Despite the universal nature of the challenge, the fact that 484 charter schools suspended 20% more students with disabilities than their non-disabled peers in 2001-12—including 6 schools that reported suspending roughly 50% or more of their students with disabilities—is alarming. Students need to be in school in order to learn and this is even more crucial for students with disabilities who must work every day to overcome learning challenges with the support of essential support and accommodations. Furthermore, there is ample evidence that suspensions can have an exponentially negative impact on students — they miss out on learning opportunities and they are bombarded with negative messages about their behavior that can undermine their ability to persevere and succeed.
The UCLA report finds that a segment of the charter sector is particularly egregious in its disproportionate discipline of students with disabilities. Without question, this is an important finding. However, we are concerned that the authors’ narrow focus on charter schools may undermine the far more important finding in the CRDC data. The data should inform a call to action on behalf of students with disabilities in public schools across the country–both charter and traditional. By focusing solely on charter schools as bad actors, the Center has essentially given traditional public schools, where 95% of all students attend, a pass.

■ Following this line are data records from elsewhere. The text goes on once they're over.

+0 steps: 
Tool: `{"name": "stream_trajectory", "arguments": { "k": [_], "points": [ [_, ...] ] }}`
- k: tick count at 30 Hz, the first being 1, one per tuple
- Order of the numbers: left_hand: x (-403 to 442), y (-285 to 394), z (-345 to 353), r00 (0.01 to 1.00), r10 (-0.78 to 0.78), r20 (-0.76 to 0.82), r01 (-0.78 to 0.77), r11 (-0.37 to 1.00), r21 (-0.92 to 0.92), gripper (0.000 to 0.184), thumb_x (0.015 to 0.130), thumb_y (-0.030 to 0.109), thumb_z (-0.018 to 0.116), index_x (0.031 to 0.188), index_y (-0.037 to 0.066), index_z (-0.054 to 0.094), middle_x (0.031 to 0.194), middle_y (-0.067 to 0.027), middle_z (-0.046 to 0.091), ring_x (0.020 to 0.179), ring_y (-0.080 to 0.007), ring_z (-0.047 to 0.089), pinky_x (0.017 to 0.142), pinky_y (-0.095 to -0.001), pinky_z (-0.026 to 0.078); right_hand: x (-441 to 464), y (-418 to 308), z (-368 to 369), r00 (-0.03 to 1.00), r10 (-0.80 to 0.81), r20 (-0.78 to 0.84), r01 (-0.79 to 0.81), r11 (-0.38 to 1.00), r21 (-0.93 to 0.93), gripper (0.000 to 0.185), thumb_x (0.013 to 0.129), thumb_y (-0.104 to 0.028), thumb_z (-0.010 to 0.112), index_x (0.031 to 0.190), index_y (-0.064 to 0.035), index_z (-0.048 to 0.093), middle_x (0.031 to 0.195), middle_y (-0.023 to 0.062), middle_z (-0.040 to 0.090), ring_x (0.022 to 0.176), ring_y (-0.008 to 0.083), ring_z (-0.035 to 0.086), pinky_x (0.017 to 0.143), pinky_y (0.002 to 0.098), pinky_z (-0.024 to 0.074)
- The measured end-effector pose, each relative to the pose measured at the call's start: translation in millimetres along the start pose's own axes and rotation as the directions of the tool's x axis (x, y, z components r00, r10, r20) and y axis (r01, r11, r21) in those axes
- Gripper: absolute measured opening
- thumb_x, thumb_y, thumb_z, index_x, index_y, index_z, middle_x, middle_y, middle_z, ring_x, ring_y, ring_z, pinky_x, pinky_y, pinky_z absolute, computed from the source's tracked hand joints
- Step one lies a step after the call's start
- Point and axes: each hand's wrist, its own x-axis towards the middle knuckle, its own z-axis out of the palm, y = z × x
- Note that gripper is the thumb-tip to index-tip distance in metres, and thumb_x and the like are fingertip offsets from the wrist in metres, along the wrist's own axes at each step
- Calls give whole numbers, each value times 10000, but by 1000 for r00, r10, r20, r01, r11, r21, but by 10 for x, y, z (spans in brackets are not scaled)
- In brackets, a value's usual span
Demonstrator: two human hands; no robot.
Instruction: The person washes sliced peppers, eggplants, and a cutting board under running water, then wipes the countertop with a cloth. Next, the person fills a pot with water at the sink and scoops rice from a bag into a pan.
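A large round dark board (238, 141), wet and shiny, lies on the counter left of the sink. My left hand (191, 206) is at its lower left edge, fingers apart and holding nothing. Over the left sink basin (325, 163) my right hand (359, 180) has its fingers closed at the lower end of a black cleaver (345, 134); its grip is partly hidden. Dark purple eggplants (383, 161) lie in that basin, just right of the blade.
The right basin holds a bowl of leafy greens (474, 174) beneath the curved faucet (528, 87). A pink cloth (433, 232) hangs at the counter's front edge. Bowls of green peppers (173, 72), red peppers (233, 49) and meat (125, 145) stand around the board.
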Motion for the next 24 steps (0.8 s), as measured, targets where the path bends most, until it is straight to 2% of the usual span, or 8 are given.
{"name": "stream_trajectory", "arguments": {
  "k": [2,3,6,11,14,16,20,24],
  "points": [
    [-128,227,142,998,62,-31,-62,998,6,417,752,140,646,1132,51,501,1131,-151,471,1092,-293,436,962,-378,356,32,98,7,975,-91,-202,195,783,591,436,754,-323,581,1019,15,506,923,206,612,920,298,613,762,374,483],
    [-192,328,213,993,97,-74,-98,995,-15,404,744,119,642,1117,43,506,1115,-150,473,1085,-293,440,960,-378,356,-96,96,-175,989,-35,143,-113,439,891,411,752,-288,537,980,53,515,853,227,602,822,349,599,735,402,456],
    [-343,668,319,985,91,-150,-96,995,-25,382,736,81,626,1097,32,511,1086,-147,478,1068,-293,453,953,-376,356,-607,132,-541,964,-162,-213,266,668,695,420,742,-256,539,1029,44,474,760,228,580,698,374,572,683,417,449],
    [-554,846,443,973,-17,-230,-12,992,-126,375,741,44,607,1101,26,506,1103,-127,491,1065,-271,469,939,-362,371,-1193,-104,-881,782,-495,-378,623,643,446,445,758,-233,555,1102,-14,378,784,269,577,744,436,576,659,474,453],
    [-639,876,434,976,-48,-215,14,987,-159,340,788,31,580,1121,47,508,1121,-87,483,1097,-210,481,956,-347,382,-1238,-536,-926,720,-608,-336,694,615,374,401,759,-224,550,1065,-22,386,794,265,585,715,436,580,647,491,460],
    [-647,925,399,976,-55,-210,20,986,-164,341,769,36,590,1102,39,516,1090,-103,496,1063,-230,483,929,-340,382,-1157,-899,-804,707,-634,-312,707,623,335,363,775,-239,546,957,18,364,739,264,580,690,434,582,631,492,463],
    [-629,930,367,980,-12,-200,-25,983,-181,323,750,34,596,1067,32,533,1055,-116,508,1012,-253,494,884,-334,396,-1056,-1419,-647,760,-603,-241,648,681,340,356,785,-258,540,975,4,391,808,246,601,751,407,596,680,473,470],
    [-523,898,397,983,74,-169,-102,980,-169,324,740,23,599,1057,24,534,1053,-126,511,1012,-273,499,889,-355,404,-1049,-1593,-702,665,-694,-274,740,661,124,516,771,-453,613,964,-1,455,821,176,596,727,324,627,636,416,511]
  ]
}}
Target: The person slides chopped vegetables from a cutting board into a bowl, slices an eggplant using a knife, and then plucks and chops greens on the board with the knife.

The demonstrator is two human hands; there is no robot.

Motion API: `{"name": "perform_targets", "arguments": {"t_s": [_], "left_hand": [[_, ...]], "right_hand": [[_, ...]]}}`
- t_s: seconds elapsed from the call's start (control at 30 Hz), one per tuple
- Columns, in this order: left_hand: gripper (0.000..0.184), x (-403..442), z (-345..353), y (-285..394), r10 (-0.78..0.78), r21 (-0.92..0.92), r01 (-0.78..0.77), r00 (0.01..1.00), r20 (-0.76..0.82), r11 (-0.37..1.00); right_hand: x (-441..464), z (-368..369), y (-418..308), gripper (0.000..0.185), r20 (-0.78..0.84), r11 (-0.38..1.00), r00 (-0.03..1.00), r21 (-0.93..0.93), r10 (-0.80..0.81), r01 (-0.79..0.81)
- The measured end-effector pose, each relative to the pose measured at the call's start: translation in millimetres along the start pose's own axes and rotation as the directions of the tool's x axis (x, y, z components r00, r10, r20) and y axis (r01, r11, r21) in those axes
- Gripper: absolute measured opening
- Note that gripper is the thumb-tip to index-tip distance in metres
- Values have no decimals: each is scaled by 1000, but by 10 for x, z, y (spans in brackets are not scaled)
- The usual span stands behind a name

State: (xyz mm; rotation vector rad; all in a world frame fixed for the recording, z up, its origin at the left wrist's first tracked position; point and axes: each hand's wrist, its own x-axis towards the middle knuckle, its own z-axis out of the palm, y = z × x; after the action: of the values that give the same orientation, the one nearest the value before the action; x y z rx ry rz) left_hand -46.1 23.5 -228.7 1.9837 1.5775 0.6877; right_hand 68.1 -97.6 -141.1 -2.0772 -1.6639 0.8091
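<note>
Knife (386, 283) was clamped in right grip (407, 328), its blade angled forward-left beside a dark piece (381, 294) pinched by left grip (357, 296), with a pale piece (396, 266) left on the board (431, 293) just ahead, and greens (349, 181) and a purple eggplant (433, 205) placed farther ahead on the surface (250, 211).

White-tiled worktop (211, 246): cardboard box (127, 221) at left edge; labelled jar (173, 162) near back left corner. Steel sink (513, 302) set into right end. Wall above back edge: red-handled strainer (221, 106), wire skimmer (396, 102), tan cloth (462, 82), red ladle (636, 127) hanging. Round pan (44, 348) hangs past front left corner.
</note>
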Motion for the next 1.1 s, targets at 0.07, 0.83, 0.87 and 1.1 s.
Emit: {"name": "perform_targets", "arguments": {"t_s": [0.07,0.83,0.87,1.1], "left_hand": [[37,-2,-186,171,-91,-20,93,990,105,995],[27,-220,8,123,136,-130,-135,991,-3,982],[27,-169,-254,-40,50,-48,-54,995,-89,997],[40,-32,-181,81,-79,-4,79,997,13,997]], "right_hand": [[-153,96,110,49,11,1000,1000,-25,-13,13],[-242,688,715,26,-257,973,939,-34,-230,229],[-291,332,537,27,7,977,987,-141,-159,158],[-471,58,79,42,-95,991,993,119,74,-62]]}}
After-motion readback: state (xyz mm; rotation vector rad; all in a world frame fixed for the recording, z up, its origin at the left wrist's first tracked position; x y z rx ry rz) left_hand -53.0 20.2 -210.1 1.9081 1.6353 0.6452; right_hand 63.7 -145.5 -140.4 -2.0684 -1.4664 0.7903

Both traditional and charter schools need to change discipline policies to ensure practices do not lead to discrimination of students with disabilities. It is important to emphasize that the fact that both charters and traditional public schools need to change how they operate is not an excuse for either side to avoid the necessary self-reflection and change.

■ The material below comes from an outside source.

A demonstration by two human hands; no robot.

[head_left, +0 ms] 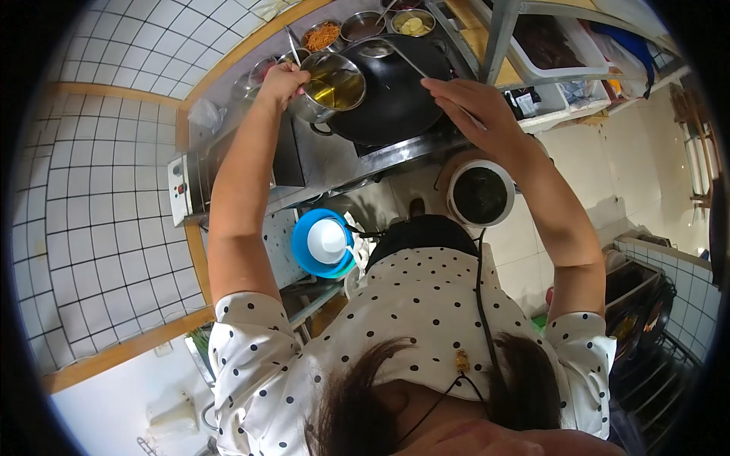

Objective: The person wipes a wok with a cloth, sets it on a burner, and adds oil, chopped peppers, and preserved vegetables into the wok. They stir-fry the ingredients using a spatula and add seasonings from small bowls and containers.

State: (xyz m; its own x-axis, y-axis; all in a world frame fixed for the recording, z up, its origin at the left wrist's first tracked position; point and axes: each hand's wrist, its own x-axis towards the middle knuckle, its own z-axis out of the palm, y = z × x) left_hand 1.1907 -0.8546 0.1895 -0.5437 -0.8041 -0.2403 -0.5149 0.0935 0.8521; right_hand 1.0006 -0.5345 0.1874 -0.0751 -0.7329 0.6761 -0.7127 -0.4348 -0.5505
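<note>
My left hand [281, 85] is closed on the rim or handle side of a metal pot [313, 112] with clear yellow oil [332, 91] in it. The pot is over the left edge of a large black wok [395, 102]. My right hand [475, 112] grips the long thin handle of a metal ladle [409, 64], its fingers stretched along the handle. The ladle's bowl is over the far side of the wok. No food shows on the wok's dark inner surface.
Behind the wok stand metal bowls of orange shreds [321, 36], brown liquid [362, 27] and yellow slices [414, 24]. A metal shelf [498, 45] rises at the right. Below the counter are a blue basin [302, 252] and a white-rimmed bucket [456, 199].
</note>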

The timing for this discussion is perfect. Because of a new requirement in the Every Student Succeeds Act (ESSA) – that every state, in consultation with school leaders, including charters must add an ‘additional indicator(s) of school quality or student success’ to the state accountability system – adding a discipline-related indicator in determining school and district performance makes great sense.
We support UCLA’s recommendations but would add that as the entities empowered to initially grant and potentially revoke charter contracts, charter school authorizers must also be part of the solution. This should involve a combination of education about appropriate and positive discipline and simultaneously, accountability for failure to provide appropriate supports that would decrease suspensions. On this front, state specific reports and analysis of recent data from Massachusetts, New York, and Washington, DC indicate that progress is being made to decrease disproportionate discipline rates.

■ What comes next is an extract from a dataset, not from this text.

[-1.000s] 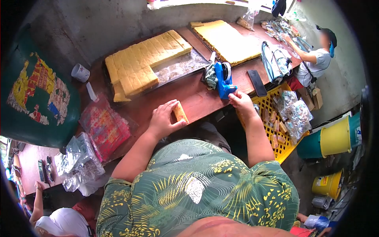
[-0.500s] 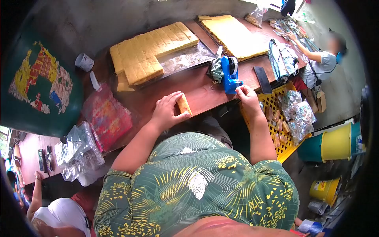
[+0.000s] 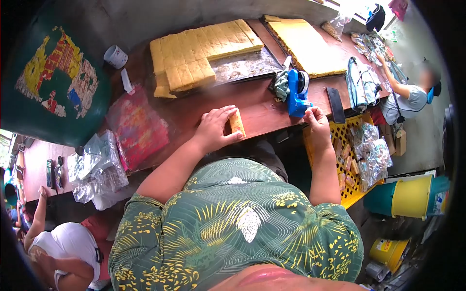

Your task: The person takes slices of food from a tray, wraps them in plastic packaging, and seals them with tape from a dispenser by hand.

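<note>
My left hand (image 3: 214,128) grips a small yellow cake bar (image 3: 236,123) between thumb and fingers, resting on the near edge of the brown table. My right hand (image 3: 317,120) is pinched at the front end of a blue tape dispenser (image 3: 297,97); a pale bit of tape shows at the fingertips. Behind the left hand lies a large sheet of yellow cake (image 3: 189,56), cut into bars, on a dark tray (image 3: 245,65) with part of its bottom bare. A grey-green cloth (image 3: 280,86) is bunched against the dispenser.
A second cake slab (image 3: 310,46) lies farther right. A black phone (image 3: 335,105) sits beside the dispenser. Below, a yellow crate (image 3: 357,196) holds wrapped bars and plastic packs. Red plastic (image 3: 138,128) and clear bags (image 3: 97,169) lie left. Two other people sit right and lower left.
The whole view has shifted, so the table and its things appear farther right. My left hand still holds the cake bar, and my right hand stays pinched by the dispenser.
</note>
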A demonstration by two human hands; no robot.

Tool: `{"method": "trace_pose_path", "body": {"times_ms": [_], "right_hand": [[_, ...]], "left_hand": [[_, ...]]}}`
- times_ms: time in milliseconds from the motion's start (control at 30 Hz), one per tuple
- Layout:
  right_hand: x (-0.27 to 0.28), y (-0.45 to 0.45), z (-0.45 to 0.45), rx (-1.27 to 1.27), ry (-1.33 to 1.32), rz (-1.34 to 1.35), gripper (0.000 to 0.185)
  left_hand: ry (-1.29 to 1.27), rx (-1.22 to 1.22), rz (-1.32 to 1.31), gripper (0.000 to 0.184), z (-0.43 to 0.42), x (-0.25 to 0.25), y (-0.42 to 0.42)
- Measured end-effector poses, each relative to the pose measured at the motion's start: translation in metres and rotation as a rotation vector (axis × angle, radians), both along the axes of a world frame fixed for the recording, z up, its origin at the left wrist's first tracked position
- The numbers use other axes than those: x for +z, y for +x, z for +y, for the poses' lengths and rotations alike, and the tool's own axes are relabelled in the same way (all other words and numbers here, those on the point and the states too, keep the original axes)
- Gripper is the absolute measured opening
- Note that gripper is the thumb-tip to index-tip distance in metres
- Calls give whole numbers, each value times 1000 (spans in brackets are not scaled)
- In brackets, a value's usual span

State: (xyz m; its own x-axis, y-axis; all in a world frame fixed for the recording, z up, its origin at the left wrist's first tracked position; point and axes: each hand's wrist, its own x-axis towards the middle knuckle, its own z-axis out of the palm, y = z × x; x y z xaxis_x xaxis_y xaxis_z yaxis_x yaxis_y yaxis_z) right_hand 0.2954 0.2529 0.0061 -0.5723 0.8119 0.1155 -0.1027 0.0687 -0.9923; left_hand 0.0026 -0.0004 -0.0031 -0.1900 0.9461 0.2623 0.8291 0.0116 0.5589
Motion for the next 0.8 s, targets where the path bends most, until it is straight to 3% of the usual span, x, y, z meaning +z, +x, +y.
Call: {"method": "trace_pose_path", "body": {"times_ms": [133, 333, 533, 800], "right_hand": [[-6, 1, 7, 25, 39, -55, 6], [-15, 1, 6, -128, 281, -371, 8], [5, -8, -4, -286, 728, -589, 10], [-5, -7, 7, -294, 558, -553, 10]], "left_hand": [[9, 6, 19, 82, 2, 1, -1], [10, 8, 22, 82, 2, -1, 2], [26, 8, 37, 78, 1, -3, 1], [30, 6, 17, 75, 0, -4, 1]]}}
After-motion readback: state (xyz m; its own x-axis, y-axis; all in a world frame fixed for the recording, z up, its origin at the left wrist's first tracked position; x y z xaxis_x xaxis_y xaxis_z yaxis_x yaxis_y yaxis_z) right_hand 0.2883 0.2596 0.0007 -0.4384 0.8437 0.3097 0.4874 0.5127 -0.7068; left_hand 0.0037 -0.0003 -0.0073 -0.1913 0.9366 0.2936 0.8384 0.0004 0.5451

The charter sector emerged twenty years ago from a desire to create new and better public school options for all students. Mission-driven charter schools can and must be flexible enough to welcome and support students who have learning differences. While disproportionate discipline of students with disabilities remains a pervasive problem in all public schools, the charter sector in particular should hold itself to a higher standard and not recreate the problems that have disillusioned so many parents of students with disabilities about public schools’ commitment to their student’s success.”